I was going to London for a week, and knew that I wanted to take the train to somewhere else in the UK beforehand. When I looked on the map, it seemed like the Southwest of England looked kind of abandoned. Scotland? obviously everyone wants to go there. The Southeast? That’s where Brighton and all the “sunny” beaches are.

It turns out Cornwall is a huge vacation destination in the UK, who knew?? It was pretty easy to get to. Just stepping on a train after landing in London. Five hours of slipping by coastlines to reach the end of the line, Penzance.

One of my AirBnb hosts picked me up from the Penzance station in his tiny car. I would soon find out why the cars were so tiny. Having not talked to anyone since arriving, I found myself once again jarred by the language barrier of UK, which is super real. Half of the conversation was us asking each other to repeat ourselves.

As he drove the very narrow, stone-walled streets of Penzance, he told me his story. From what I pieced together despite the language barrier, he ran a pub for decades in the town, that the fishers would all pour into after coming in from weeks at sea. The fishers would get super drunk and get into lots of fights. He drove me by the docks to point out where the boats would come in. Apparently these days, there was much less fishing, and more tourism.

I had a little room upstairs. They’d put an electric tea kettle in the room along with tea bags and boxed milk. Their house looked out on Mount’s Bay, just across the road.
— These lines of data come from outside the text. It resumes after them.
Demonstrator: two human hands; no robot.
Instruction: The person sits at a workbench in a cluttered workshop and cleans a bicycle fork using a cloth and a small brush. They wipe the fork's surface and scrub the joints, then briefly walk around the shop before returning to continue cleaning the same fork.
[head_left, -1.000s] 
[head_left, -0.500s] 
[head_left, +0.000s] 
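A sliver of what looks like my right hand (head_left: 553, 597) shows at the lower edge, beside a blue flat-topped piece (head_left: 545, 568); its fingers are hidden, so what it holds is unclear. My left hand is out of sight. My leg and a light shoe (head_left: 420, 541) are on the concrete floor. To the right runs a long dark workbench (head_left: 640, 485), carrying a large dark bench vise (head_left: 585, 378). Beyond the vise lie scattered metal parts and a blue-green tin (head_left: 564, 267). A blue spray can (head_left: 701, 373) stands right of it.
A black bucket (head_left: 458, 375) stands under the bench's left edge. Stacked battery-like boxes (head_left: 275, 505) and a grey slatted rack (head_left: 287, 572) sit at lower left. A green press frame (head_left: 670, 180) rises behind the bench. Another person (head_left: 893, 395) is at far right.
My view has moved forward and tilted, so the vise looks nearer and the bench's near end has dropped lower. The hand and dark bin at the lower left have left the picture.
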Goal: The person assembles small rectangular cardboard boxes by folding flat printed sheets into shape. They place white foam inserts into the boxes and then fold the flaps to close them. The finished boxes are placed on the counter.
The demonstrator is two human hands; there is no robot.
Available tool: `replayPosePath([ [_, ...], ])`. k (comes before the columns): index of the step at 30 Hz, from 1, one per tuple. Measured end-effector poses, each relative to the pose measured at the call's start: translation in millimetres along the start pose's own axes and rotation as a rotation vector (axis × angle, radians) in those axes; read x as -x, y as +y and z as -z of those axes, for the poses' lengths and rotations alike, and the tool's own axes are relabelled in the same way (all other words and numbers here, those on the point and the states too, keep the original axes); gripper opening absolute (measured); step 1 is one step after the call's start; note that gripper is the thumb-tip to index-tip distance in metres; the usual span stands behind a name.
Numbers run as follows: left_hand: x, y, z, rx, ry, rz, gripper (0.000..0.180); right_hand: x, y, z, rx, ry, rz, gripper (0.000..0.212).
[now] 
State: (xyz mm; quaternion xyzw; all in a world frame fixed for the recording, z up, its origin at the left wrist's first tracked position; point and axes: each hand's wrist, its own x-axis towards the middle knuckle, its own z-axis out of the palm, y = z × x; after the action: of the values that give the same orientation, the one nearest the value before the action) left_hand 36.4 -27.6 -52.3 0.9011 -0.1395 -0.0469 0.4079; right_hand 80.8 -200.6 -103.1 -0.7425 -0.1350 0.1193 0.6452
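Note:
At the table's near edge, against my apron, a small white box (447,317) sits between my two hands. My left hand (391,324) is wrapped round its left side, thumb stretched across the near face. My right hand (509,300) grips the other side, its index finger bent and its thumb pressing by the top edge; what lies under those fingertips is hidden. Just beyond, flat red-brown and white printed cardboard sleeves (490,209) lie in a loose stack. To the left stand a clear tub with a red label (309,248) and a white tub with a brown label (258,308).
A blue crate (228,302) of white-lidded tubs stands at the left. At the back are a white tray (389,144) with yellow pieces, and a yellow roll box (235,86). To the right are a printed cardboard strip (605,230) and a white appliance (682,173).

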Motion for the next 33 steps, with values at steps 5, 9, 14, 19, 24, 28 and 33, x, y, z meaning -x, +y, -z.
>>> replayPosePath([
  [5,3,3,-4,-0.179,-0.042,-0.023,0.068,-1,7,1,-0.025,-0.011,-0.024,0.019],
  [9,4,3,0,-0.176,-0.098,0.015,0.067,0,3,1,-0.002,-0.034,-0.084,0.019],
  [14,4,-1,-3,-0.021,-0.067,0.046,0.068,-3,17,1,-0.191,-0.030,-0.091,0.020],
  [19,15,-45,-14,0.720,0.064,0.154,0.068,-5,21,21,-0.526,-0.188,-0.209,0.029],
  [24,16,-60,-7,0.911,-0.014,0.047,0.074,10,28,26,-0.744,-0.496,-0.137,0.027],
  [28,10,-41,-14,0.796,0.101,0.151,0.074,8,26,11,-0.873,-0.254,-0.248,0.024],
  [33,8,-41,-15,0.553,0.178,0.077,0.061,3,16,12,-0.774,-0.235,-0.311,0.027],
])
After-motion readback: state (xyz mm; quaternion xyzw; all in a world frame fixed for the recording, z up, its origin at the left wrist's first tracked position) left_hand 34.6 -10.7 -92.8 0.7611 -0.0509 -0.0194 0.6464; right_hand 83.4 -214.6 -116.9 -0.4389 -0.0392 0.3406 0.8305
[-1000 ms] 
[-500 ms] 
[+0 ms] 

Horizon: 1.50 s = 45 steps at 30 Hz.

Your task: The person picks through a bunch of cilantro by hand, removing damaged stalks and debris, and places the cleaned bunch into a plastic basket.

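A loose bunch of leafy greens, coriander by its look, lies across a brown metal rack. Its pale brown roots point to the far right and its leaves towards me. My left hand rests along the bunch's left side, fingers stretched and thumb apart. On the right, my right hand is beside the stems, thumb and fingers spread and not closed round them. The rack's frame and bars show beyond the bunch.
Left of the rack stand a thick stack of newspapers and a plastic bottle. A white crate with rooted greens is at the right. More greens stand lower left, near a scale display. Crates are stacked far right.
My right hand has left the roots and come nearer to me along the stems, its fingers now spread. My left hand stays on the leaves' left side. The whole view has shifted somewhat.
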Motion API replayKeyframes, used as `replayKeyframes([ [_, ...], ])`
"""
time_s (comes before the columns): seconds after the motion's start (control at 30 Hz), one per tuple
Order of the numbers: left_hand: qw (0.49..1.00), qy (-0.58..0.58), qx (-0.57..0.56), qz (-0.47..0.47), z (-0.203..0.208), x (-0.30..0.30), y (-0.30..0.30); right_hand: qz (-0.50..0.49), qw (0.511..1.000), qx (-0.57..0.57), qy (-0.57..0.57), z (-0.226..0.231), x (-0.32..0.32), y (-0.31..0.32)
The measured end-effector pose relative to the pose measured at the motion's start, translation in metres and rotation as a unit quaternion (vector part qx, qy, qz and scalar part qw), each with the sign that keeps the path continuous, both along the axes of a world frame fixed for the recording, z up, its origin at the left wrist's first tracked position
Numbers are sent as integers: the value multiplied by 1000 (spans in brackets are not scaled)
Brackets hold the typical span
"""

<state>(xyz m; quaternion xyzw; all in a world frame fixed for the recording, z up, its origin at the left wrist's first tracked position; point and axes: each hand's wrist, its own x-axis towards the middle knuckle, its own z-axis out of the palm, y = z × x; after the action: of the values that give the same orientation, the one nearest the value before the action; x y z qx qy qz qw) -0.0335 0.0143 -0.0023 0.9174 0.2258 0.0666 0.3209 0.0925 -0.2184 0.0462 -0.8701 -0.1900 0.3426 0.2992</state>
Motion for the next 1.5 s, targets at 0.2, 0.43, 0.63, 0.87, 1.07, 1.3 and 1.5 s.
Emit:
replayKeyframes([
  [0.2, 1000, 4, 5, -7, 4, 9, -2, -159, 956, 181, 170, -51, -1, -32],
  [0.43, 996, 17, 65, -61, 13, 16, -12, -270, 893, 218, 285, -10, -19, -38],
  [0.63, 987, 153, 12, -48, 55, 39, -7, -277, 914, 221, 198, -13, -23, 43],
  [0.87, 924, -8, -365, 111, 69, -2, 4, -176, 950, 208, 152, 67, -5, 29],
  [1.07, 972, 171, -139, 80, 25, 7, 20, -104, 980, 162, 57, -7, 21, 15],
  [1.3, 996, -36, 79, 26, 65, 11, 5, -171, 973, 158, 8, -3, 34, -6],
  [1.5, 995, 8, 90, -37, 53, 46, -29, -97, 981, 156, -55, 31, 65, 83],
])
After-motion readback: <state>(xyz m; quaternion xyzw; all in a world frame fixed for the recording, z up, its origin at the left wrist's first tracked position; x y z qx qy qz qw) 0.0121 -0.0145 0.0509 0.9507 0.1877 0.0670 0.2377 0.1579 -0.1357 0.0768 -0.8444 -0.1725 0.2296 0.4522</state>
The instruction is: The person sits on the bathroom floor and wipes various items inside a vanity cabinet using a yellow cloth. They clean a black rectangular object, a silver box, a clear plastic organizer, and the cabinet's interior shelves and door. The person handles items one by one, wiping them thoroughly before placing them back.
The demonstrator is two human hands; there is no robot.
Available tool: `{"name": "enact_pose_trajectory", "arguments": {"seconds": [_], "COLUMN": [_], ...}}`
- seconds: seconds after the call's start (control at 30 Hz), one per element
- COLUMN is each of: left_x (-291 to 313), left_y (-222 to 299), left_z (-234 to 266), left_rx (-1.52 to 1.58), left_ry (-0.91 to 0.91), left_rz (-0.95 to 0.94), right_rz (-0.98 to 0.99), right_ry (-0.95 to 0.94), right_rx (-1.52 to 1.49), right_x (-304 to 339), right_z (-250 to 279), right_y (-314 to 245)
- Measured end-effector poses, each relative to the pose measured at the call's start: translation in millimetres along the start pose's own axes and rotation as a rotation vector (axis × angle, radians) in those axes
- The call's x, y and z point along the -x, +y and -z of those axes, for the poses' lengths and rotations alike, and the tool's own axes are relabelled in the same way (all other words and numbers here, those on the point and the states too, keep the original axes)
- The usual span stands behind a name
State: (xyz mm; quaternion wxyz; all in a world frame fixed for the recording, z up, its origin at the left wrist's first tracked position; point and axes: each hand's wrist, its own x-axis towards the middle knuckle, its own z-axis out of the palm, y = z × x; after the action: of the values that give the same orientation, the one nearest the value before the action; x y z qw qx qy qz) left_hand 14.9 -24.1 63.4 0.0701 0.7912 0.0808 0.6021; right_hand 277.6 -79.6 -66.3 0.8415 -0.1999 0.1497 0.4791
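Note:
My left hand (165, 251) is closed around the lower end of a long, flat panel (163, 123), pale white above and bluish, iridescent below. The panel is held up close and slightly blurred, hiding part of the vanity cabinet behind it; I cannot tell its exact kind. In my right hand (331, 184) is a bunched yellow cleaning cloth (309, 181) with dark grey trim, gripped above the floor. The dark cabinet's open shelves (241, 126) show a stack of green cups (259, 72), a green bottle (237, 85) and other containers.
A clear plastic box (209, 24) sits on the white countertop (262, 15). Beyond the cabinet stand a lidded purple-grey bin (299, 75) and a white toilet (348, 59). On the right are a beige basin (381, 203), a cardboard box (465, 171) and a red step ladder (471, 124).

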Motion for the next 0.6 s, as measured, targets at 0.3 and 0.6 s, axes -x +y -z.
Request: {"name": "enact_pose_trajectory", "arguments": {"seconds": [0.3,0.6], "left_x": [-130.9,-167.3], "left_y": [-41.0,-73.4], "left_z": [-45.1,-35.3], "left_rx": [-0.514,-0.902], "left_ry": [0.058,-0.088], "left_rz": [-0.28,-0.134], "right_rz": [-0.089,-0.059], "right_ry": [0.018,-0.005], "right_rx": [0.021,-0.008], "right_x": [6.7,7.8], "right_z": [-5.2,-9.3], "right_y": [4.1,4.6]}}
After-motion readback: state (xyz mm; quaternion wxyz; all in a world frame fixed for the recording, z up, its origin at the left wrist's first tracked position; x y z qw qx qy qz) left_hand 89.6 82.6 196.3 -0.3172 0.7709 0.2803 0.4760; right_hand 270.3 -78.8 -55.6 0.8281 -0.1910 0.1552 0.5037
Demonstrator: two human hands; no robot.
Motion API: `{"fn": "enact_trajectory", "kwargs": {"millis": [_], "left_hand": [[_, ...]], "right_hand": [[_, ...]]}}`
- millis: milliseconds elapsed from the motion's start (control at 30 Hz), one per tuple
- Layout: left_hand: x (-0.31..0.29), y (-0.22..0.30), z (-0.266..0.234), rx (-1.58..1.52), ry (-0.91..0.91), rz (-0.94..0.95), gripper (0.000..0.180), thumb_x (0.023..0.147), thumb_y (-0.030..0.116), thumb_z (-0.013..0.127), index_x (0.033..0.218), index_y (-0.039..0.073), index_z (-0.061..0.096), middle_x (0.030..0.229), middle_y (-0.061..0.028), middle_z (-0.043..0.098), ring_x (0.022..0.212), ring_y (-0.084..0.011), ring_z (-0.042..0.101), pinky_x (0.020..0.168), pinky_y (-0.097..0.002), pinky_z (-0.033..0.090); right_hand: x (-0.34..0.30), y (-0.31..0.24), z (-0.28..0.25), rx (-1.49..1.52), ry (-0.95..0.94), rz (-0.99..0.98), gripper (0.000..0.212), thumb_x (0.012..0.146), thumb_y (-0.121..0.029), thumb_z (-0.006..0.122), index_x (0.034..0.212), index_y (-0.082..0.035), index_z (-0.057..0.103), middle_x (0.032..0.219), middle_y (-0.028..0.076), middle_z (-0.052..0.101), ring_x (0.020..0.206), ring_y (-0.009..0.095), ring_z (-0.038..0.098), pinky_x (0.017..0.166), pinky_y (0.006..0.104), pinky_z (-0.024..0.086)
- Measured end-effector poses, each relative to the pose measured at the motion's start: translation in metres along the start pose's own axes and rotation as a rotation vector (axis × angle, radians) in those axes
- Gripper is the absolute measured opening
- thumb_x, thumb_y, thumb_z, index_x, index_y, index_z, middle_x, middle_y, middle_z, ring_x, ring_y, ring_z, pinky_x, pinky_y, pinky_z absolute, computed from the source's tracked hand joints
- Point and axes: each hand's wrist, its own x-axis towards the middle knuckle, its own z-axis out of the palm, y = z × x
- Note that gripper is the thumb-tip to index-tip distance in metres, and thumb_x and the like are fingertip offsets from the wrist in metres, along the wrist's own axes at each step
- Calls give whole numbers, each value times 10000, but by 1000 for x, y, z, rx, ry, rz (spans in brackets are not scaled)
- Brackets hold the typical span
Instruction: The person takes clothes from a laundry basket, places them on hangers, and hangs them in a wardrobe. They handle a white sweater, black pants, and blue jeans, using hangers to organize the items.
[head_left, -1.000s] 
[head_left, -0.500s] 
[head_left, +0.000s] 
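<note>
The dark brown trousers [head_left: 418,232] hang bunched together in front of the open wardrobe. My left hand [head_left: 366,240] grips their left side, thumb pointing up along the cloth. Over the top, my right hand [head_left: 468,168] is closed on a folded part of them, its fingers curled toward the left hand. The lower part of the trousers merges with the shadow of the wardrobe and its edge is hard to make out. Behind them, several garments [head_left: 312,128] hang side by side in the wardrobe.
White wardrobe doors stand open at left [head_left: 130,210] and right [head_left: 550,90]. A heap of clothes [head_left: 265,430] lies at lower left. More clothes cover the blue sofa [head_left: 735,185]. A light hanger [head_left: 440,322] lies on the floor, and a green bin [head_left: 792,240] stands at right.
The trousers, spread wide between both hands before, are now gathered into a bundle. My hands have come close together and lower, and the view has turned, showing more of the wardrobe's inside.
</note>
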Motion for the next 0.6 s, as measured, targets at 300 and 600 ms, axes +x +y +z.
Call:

The road divides the last houses from the bay, but before the bay there are people’s gardens, right on the water.

A garden with flowers overlooking a bay in the sunshine.
Garden on the water near Mousehole, UK

This road is part of the Southwest Coast Path, a marked path that goes around the entire peninsula, if you see that arm sticking out on the left-hand side of the UK.

I ended up walking down that road to Mousehole (pronounced Mow-zul). Mousehole was also a former fishing village. I got a breakfast looking on their cute harbor. Everything about the town was as cute as its freaking name.

At this point, I’d heard a mention of “cream teas” a lot from internet research about Cornwall. I decided I didn’t need to look up what a “cream tea” meant, as it’s obviously a tea with a special cream in a special Cornwall preparation. So, I ordered a tea with cream at this breakfast place. They made sure I meant cream and not milk. I thought it was odd that they were trying to steer me away from their famous cream teas. Maybe they didn’t think I was legit enough to have a cream tea? Salty about tourism taking over the fishing perhaps.

A cup of tea and a window looking out on a harbor with fishing boats
My cream tea in Mousehole

I took the bus back, and multiple times the driver came within millimeters of a stone wall. Everyone was an absolute precision driver.